_What is expected_. Set each line of the data down exactly, please.

--- START ---

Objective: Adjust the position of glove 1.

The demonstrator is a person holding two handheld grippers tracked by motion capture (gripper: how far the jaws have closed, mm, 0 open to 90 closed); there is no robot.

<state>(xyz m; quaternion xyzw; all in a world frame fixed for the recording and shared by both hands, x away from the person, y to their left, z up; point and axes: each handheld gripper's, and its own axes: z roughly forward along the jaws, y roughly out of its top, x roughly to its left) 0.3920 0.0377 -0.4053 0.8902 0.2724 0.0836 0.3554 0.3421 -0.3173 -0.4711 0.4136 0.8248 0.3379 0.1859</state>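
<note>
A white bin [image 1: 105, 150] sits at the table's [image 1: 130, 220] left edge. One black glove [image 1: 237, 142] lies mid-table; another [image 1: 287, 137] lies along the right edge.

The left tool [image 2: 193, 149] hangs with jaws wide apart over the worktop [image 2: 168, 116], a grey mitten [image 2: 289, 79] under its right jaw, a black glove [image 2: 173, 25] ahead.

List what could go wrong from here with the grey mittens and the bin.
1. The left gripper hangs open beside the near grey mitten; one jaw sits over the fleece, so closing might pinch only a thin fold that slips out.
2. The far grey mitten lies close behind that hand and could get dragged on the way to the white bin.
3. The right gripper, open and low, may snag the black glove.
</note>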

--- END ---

_Answer to the exercise_.
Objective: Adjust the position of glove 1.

The demonstrator is a person holding two handheld grippers tracked by motion capture (gripper: how far the jaws have closed, mm, 0 open to 90 closed); there is no robot.

<state>(xyz m; quaternion xyzw; all in a world frame fixed for the recording and shared by both hands, x away from the person, y to their left, z up; point and axes: each handheld gripper's, and its own axes: z roughly forward along the jaws, y roughly out of its top, x roughly to its left) 0.3920 0.0377 -0.4053 0.8902 0.2724 0.0836 0.3554 0.3421 -0.3173 -0.4711 0.4136 0.8248 0.3379 0.1859</state>
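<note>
A white bin [image 1: 105, 150] sits at the table's [image 1: 130, 220] left edge. One black glove [image 1: 237, 142] lies mid-table; another [image 1: 287, 137] lies along the right edge.

The left tool [image 2: 193, 149] hangs with jaws wide apart over the worktop [image 2: 168, 116], a grey mitten [image 2: 289, 79] under its right jaw, a black glove [image 2: 173, 25] ahead.

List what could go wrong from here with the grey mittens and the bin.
1. The left gripper hangs open beside the near grey mitten; one jaw sits over the fleece, so closing might pinch only a thin fold that slips out.
2. The far grey mitten lies close behind that hand and could get dragged on the way to the white bin.
3. The right gripper, open and low, may snag the black glove.
</note>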

The exercise was answered completely.